▸ Exercise objective: Each line from the beginning of the entries below through the line that includes "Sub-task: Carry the" must be returned exactly as given.

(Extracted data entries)

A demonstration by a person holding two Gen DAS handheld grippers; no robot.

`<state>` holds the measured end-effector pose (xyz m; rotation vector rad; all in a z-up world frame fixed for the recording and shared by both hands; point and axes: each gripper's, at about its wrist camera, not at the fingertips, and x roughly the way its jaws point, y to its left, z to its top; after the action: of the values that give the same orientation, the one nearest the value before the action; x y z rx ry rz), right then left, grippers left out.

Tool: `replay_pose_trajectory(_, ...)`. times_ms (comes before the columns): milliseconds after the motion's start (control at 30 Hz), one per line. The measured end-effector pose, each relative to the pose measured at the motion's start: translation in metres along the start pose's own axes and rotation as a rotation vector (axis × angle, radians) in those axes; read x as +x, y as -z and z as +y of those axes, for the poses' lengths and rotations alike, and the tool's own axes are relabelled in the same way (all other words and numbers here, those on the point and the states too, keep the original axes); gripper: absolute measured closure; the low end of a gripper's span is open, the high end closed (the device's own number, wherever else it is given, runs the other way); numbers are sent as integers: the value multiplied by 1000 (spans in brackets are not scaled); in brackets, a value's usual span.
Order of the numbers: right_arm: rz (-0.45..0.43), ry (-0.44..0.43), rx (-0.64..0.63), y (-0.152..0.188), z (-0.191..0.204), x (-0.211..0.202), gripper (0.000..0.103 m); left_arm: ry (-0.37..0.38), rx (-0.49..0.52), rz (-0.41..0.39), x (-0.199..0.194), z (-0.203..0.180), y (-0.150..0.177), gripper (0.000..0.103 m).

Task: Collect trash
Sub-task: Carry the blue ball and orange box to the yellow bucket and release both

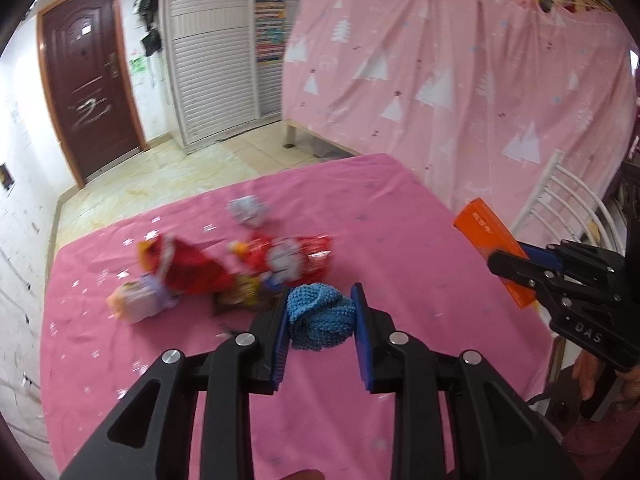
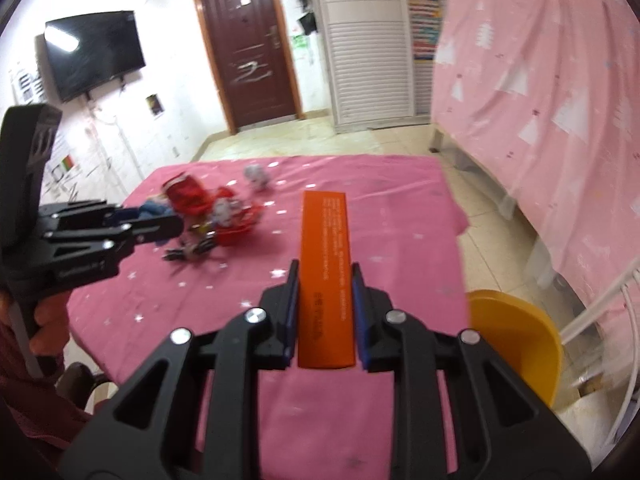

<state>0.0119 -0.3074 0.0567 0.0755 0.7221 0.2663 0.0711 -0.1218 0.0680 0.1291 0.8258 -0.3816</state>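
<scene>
My left gripper (image 1: 321,300) is shut on a blue knitted ball (image 1: 320,314) and holds it above the pink table (image 1: 400,240). My right gripper (image 2: 325,276) is shut on a long orange box (image 2: 326,276) and holds it over the table's right part; the box also shows in the left wrist view (image 1: 492,248). A pile of trash lies on the table: red snack wrappers (image 1: 288,256), a red crumpled bag (image 1: 180,264), a white crumpled paper (image 1: 248,210) and a pink-purple packet (image 1: 140,300). The pile also shows in the right wrist view (image 2: 208,208).
A yellow bin (image 2: 516,340) stands off the table's right edge. A white metal chair (image 1: 560,204) is beside it. A pink patterned sheet (image 1: 460,60) hangs at the right. A brown door (image 1: 88,80) and white louvred cabinet (image 1: 216,52) stand beyond the table.
</scene>
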Motion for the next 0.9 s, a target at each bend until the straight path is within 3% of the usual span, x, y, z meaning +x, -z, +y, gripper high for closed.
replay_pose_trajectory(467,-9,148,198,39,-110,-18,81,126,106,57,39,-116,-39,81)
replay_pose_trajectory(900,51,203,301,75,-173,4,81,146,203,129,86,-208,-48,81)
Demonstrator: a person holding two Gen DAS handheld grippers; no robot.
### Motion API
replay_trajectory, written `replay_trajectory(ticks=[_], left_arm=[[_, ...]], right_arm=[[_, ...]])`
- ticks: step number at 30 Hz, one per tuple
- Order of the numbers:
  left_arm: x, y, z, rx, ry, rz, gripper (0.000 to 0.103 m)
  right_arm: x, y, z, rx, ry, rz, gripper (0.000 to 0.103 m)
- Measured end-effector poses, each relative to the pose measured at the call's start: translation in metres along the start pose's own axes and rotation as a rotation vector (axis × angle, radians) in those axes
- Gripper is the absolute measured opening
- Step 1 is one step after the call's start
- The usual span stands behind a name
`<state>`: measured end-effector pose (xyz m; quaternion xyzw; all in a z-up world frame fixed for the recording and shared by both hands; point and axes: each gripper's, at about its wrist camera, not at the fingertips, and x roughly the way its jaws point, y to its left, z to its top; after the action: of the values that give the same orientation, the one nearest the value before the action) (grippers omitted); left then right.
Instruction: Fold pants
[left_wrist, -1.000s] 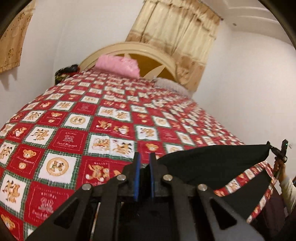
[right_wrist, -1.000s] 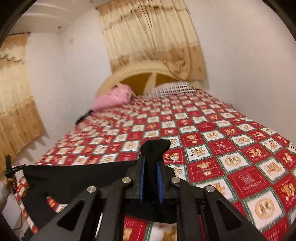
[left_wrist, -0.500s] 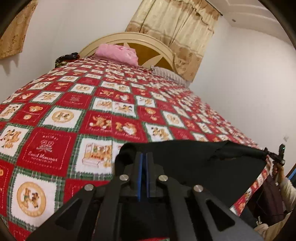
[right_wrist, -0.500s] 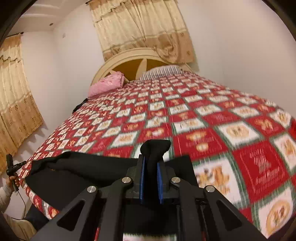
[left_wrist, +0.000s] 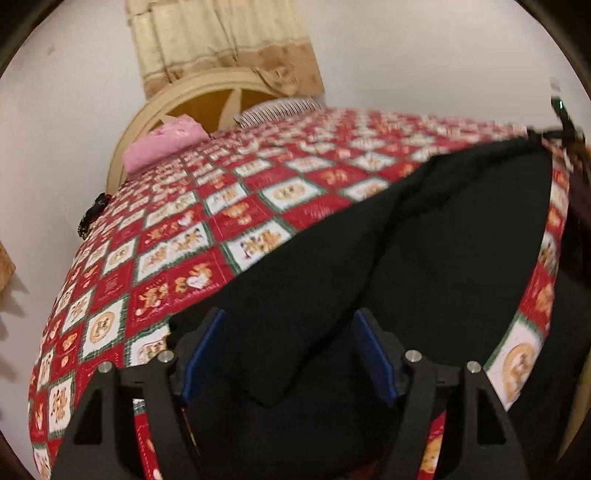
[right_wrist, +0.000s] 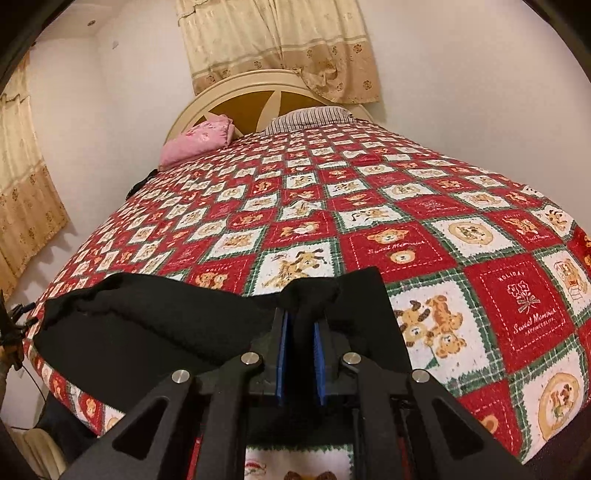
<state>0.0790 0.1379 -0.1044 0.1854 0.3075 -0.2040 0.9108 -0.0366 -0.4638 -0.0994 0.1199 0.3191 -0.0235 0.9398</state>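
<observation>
While the left tool (left_wrist: 291, 354) gapes over the pants (left_wrist: 424, 251), the right tool (right_wrist: 300, 350) pinches them — low, level.

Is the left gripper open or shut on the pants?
Open: the left gripper has its blue pads wide apart, with the black pants lying loose between them.

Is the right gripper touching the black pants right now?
Touching. The right wrist view shows the right gripper with a bunch of the black pants pinched between its blue pads.
</observation>
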Motion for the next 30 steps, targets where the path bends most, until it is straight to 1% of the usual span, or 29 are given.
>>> replay_trajectory(ticks=[3, 5, 8, 9, 11, 12, 13, 16, 18, 21, 22, 24, 27, 30], left_arm=[[0.019, -0.003, -0.003, 0.019, 0.059, 0.008, 0.074], [0.028, -0.005, -0.006, 0.044, 0.099, 0.039, 0.074], [0.029, -0.005, -0.005, 0.055, 0.103, 0.042, 0.074], [0.030, -0.004, -0.003, 0.053, 0.112, 0.043, 0.072], [0.030, 0.001, 0.001, 0.045, 0.127, 0.033, 0.045], [0.034, 0.003, 0.003, 0.042, 0.141, 0.024, 0.020], [0.033, 0.006, 0.006, 0.032, 0.146, 0.016, 0.018], [0.025, 0.021, 0.018, -0.005, 0.113, -0.007, 0.015], [0.017, 0.035, 0.029, -0.038, 0.088, 0.001, 0.015], [0.006, 0.058, 0.043, -0.100, 0.056, 0.000, 0.013], [0.000, 0.067, 0.047, -0.130, 0.041, -0.005, 0.013], [-0.008, 0.077, 0.050, -0.157, 0.023, -0.005, 0.013], [-0.022, 0.082, 0.043, -0.187, -0.009, -0.036, 0.013], [-0.033, 0.074, 0.026, -0.180, -0.025, -0.070, 0.013]], right_arm=[[0.002, 0.001, 0.002, 0.000, 0.002, -0.002, 0.013], [0.002, 0.002, 0.002, -0.005, 0.004, -0.006, 0.014], [0.003, 0.003, 0.002, -0.002, 0.003, -0.004, 0.014], [0.004, 0.004, 0.002, -0.001, 0.004, -0.004, 0.014], [0.004, 0.004, 0.001, -0.005, 0.004, -0.008, 0.014], [0.005, 0.005, 0.002, -0.013, 0.002, -0.015, 0.014], [0.005, 0.007, 0.002, -0.020, -0.002, -0.023, 0.014], [0.008, 0.012, 0.010, -0.050, -0.004, -0.055, 0.013], [0.014, 0.015, 0.021, -0.064, 0.008, -0.087, 0.012], [0.021, 0.020, 0.050, -0.082, -0.016, -0.112, 0.012], [0.021, 0.022, 0.059, -0.084, -0.032, -0.114, 0.012], [0.016, 0.028, 0.080, -0.093, -0.085, -0.103, 0.012], [-0.002, 0.042, 0.097, -0.116, -0.171, -0.062, 0.012], [-0.019, 0.042, 0.089, -0.133, -0.221, -0.041, 0.012]])
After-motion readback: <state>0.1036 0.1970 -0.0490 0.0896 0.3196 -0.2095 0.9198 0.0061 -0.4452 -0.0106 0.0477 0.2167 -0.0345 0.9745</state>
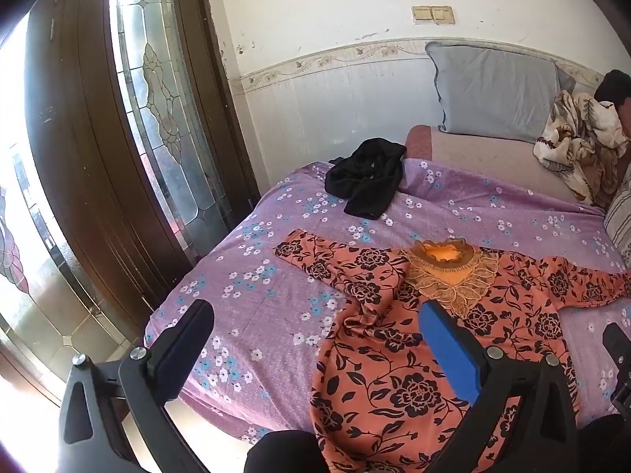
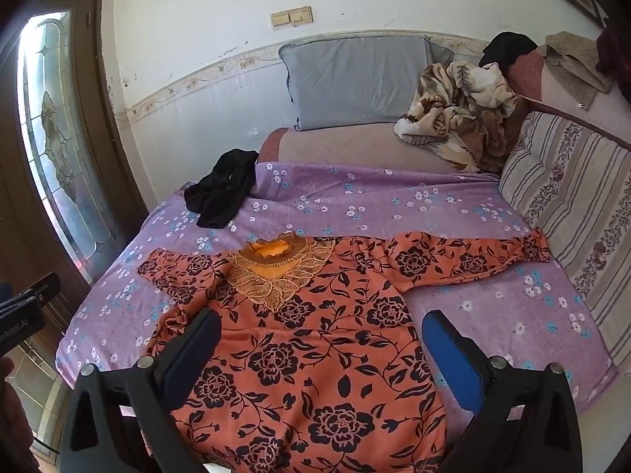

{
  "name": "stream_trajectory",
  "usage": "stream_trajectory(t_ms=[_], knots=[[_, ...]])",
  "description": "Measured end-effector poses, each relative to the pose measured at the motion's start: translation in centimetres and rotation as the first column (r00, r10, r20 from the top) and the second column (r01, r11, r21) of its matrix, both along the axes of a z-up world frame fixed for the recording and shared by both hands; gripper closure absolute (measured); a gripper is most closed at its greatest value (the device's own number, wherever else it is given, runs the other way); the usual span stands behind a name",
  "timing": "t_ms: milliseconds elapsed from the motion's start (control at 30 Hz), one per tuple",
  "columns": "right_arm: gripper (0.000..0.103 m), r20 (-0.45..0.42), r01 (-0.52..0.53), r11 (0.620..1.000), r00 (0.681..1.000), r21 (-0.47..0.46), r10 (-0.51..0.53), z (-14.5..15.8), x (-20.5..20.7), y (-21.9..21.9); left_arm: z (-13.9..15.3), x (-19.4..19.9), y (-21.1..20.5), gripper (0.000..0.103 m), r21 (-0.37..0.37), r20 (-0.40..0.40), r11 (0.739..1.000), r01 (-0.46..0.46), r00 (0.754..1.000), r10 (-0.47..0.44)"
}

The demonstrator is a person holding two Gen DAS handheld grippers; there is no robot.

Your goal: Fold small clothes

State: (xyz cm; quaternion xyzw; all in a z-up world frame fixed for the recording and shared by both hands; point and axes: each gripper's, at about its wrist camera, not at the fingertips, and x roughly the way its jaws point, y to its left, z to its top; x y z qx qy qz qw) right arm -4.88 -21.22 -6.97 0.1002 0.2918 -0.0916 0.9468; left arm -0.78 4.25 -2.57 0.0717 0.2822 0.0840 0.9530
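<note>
An orange top with black flowers (image 1: 398, 354) (image 2: 315, 339) lies spread flat on the purple floral bedsheet (image 1: 272, 307) (image 2: 512, 315), neck with gold lace (image 1: 449, 272) (image 2: 272, 268) toward the wall, both sleeves out to the sides. A crumpled black garment (image 1: 366, 181) (image 2: 221, 189) lies beyond it near the bed's far left corner. My left gripper (image 1: 315, 323) hovers open over the top's left side and the sheet. Above the top's lower body, my right gripper (image 2: 319, 335) stands open. Neither has anything between its fingers.
A grey pillow (image 1: 497, 90) (image 2: 355, 82) leans on the wall at the bed's head. A beige patterned blanket (image 1: 579, 149) (image 2: 461, 114) is heaped at the right, beside a striped cushion (image 2: 572, 213). A brown glass-paned door (image 1: 157, 118) stands left of the bed.
</note>
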Motion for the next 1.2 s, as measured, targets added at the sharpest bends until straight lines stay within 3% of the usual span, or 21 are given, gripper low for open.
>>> stream_trajectory(t_ms=[300,767,1200], knots=[[0.0,0.006,-0.02,1.0,1.0,-0.001,0.02,0.3,-0.1,0.7,0.4,-0.5,2.2,0.0,-0.008,0.021,0.999,-0.053,0.998,0.053],[0.0,0.001,-0.04,0.999,0.999,-0.018,0.04,0.0,0.6,0.4,0.6,-0.4,1.9,0.0,0.007,0.029,0.998,-0.064,0.998,0.063],[0.0,-0.04,-0.002,1.0,0.999,0.013,0.003,-2.6,4.4,-1.4,-1.8,4.1,0.4,0.0,0.039,-0.011,0.998,-0.055,0.998,0.056]])
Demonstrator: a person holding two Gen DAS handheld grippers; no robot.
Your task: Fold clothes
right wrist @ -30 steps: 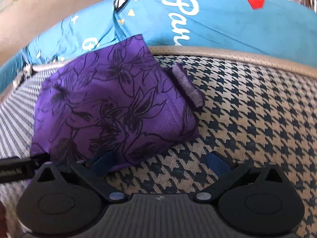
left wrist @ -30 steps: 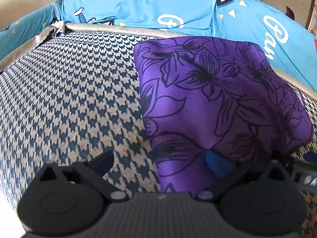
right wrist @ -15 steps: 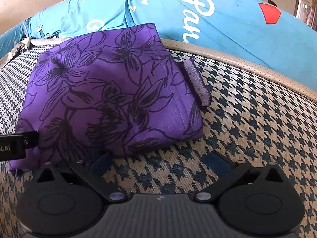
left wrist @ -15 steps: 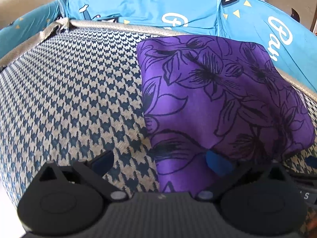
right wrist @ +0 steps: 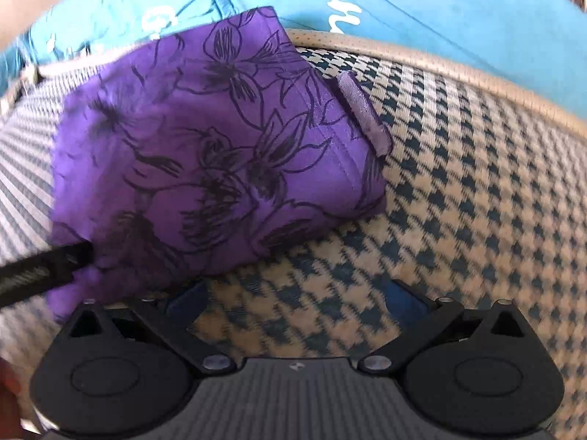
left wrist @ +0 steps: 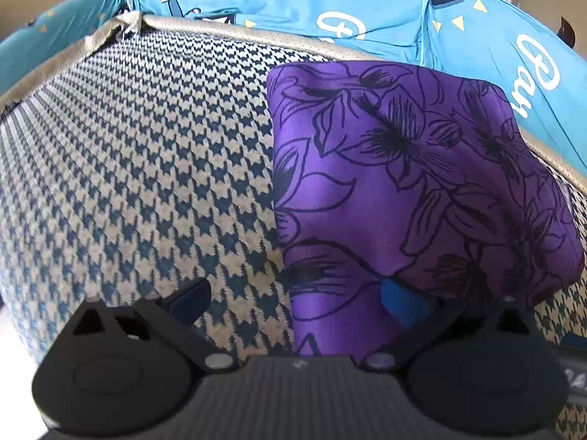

▸ Your solution:
A demonstration by a person holding two Gen DAS handheld grippers; no robot.

`<state>` holds the measured end-effector pose (xyz m; rotation vector rad; all in a z-up world frame fixed for the recording and shared by both hands; point and axes: each gripper's, at about its wrist camera, not at the fingertips, and x roughly the way its jaws point, y to its left, z to its top; after the action: of the values that give the same orientation, the one nearest the value before the action; x y z rx ry rz), right then left, grippers left out.

Tool: `replay_pose_trajectory(_, ...)`. times_ms (comes before the columns): milliseconds after the motion's start (control at 30 Hz), one per line. The measured end-effector pose, each relative to the pose measured at the motion's start: translation in metres along the start pose's own axes and rotation as a rotation vector (axis × angle, radians) in those axes; read x as +x, y as -z and z as +y of those axes, for the poses' lengths and rotations alike, and the tool's own axes are relabelled in the same way (all other words and numbers here, those on the point and the states too, keep the original axes); gripper: absolute measured closure; the low end of a gripper's span is open, the high end closed (the device's own number, wherever else it is given, runs the other way); numbers are sent as integers: the value multiplied by 1000 (spans in brackets are not scaled); in brackets, a value's usual span.
Order of the numbers: right_arm: rz (-0.45..0.43), ry (-0.44..0.43), rx (-0.64..0.63), y (-0.152..0.188), z (-0.191..0.204), x (-0.211..0.202), gripper (0.000..0.103 m); left_arm: ry (-0.37..0.38), rx (-0.49..0.52), rz (-0.41..0.39), x (-0.199..0.194), z (-0.203..0.180), y (-0.150..0.177), gripper (0.000..0.103 m).

Task: Collect trash
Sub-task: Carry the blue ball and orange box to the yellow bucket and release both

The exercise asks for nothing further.